Exercise goal: Scan the material below for lines with the string "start". State how many there are and nothing else.

Given material:
....
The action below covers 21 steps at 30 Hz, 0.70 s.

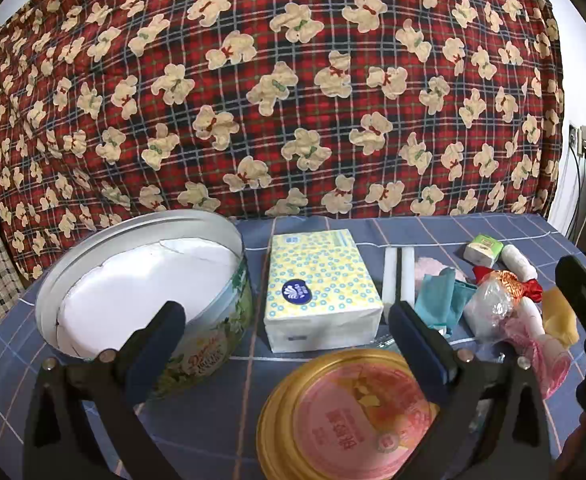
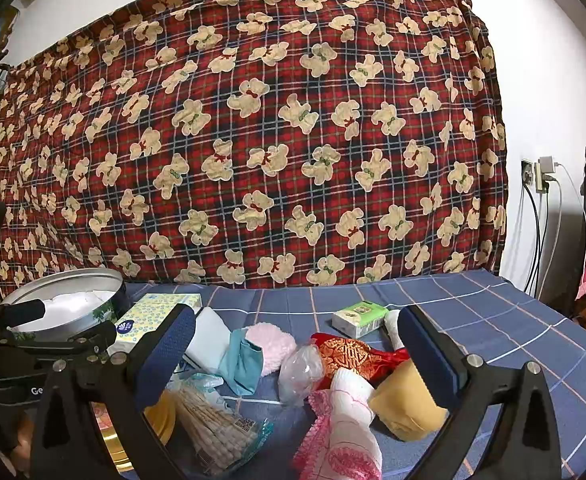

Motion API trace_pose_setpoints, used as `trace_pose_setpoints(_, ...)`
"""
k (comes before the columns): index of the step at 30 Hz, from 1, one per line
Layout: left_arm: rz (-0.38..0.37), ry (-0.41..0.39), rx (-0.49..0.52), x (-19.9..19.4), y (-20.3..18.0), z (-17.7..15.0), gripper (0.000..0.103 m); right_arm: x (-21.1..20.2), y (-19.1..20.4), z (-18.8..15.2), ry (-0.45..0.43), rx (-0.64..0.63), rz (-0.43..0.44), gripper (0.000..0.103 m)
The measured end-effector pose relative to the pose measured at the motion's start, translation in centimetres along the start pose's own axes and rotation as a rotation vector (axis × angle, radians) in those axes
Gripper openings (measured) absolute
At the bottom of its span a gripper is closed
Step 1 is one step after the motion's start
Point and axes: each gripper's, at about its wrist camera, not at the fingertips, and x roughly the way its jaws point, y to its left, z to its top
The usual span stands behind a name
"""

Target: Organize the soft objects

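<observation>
Meanwhile both grippers, left point(image 1: 287, 320) and right point(image 2: 297, 342), gape (empty) above clutter.

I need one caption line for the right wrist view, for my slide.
Open right gripper hovers over a pile of soft items: pink fluffy puff, teal cloth, red brocade pouch, on a blue checked tablecloth.

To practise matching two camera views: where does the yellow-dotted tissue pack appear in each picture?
Left wrist view: tissue pack at centre, just right of the open round tin.
Right wrist view: tissue pack at lower left, right of the tin.
Shared landmark: the tin.
</observation>
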Motion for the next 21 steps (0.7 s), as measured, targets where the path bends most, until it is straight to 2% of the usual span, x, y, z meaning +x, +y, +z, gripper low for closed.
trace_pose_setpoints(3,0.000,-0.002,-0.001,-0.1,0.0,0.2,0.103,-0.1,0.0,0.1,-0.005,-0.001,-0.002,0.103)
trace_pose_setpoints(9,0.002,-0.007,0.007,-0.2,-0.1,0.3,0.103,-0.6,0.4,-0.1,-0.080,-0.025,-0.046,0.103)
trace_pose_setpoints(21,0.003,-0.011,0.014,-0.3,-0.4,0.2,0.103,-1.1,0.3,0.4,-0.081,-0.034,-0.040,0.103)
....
Output for this exercise: 2